Ainsi, le désengagement actif ou tardif du pouvoir sur certaines problématiques comme l’immigration et le retour de l’antisémitisme fait bien partie d’une stratégie politique. Une partie de poker menteur savamment orchestrée sur l’autel du consensus social. L’art de la dissimulation par ce que Machiavel appelle « l’illusionnisme politique » au service de la raison d’Etat…

« Les gens savent rarement ce qu’ils veulent, même quand ils prétendent le savoir », disait au début des années ’50, l’agence de sondage Advertising Age. En 1965, 1.100 directeurs d’entreprises américaines se rassemblent à New-York (organismes pour l’American Management Association) afin de tenter de résoudre un problème commercial particulièrement aigu : personne ne pouvait prédire les comportements des consommateurs.

Cela se traduisait par un désastre en termes de chiffre d’affaire. Les difficultés que dénonçaient ces agences, provenaient de l’apparent esprit de contradiction des individus interrogés. Il était impossible de prévenir leurs réactions. La question étant de savoir comment agir sur le subconscient d’une population déterminée.
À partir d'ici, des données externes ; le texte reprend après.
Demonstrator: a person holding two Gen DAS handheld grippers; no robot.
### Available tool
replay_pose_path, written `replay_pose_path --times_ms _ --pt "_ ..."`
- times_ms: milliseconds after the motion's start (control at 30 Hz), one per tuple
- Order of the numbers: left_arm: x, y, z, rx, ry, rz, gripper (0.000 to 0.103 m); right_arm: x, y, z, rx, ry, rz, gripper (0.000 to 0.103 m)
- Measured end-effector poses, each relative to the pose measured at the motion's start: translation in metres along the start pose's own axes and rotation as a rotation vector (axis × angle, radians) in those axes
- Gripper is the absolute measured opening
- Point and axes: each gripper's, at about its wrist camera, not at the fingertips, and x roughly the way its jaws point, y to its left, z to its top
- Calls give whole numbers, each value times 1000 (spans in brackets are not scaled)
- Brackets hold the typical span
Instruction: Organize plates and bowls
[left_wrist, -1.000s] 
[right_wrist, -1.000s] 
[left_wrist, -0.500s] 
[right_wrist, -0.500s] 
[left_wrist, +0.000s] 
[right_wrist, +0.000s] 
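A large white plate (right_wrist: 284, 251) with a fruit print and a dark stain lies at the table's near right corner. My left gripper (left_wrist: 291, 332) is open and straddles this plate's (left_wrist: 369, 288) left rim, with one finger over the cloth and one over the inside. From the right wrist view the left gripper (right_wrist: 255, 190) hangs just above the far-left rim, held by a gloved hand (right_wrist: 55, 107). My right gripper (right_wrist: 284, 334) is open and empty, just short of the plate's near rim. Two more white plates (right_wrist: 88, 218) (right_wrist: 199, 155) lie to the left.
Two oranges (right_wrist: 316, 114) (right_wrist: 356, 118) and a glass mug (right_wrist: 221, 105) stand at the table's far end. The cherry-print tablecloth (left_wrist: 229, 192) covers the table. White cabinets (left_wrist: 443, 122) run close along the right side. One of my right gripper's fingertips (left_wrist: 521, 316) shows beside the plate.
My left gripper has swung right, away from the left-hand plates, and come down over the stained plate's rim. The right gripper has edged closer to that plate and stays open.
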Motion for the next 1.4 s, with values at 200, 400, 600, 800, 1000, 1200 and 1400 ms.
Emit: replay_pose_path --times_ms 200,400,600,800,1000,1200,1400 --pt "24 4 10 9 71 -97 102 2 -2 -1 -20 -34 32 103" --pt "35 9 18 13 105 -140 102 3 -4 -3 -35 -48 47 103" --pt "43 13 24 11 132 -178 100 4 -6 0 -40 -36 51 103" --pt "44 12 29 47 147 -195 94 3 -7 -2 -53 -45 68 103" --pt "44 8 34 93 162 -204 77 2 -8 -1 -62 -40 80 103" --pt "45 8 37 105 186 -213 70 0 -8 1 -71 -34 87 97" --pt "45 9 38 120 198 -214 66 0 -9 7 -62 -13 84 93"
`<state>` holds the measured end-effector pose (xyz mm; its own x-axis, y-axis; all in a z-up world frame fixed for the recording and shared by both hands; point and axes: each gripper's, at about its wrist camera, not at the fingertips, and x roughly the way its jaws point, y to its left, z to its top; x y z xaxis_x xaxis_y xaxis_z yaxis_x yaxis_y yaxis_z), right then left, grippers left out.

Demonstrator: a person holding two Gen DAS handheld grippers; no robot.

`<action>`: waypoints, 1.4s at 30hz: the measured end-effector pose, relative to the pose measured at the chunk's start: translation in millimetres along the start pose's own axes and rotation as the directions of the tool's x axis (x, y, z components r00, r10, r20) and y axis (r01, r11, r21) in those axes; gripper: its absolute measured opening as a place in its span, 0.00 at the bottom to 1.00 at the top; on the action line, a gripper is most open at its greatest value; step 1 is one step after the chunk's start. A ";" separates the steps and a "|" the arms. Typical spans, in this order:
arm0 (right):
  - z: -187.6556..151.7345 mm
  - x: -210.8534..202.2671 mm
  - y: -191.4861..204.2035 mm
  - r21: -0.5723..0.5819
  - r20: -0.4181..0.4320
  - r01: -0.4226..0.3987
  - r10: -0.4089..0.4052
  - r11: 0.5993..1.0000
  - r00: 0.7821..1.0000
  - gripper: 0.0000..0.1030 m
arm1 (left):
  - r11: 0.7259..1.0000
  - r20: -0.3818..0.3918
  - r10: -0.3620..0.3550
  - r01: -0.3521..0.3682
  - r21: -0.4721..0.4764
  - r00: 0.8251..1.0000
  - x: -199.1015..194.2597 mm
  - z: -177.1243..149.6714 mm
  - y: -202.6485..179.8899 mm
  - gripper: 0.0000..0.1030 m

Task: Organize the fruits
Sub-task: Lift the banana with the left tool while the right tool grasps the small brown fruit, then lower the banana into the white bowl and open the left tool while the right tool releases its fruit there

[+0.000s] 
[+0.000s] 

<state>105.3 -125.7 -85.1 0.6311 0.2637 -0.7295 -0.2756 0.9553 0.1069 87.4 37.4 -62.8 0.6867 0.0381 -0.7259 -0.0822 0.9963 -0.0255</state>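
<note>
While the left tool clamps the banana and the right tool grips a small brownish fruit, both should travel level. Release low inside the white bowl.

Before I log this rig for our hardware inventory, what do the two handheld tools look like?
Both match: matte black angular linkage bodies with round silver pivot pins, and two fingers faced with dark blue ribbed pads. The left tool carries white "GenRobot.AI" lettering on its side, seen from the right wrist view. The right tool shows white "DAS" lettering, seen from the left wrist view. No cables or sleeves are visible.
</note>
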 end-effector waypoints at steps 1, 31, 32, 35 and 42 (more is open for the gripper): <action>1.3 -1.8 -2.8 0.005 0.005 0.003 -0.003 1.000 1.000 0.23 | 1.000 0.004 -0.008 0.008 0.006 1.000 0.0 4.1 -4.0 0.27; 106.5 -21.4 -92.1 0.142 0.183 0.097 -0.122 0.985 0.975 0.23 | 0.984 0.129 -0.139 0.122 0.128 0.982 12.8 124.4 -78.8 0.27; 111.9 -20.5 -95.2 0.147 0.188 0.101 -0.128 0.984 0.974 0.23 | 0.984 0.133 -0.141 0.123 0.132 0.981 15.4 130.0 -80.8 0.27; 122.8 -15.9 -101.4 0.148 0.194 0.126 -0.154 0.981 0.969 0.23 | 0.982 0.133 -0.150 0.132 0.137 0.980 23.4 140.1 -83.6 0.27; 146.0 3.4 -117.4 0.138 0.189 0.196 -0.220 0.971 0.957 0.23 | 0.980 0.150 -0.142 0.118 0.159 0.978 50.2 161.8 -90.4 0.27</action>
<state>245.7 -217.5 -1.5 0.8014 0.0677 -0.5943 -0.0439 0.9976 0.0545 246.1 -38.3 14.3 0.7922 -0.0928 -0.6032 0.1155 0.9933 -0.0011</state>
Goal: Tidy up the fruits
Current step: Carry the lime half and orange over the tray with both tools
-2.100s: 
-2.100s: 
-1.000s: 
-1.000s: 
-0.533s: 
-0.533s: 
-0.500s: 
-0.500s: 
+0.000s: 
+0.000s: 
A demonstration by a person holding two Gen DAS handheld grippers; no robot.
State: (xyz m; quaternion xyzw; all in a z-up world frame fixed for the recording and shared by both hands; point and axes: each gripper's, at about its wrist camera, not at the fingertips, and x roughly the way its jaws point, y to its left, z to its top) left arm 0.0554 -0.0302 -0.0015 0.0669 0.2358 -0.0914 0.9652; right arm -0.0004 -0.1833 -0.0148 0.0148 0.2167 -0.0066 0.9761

Comment persuader les masses et influencer leur conduite par des techniques ingénieuses dans le seul but d’un quelconque conditionnement psychologique ?

Suggestion psychologique

Que se soit en marketing ou en politique mais aussi pour faire passer de nouvelles normes en société, on utilise la loi la plus banale de la suggestion psychologique, la loi de la répétition. La chose affirmée arrive par la répétition à s’établir dans les esprits au point d’être acceptée comme une vérité démontrée.

On accapare les pages des journaux, des magazines, de TV, on offre des programmes coûteux aux auditeurs de radio en utilisant deux autres moyens de suggestions également très efficaces : l’affirmation (de préférence dégagée de tout raisonnement et de toute preuve, est un moyen sûr de faire pénétrer une idée dans l’esprit des masses) et enfin l’intensité de cette affirmation. Ces explorations de la psychologie collective n’étaient pas anodines.

Dès la fin des années’40 les différentes approches de la psychologie des masses appliquées au marketing seront tout simplement étendues à la psychologie politique. Ces recherches visaient à mettre en lumière les divers mécanismes mentaux des populations manipulées par la propagande du NSDAP au début des années ’20. (NSDAP : abréviation pour les termes allemands : "National-Sozialiste deutsche Arbeiter Partei", qui se traduit par : parti national socialiste des travailleurs allemands. C'est en fait le nom complet du parti nazi commandé par Hitler dès 1921. NDLR).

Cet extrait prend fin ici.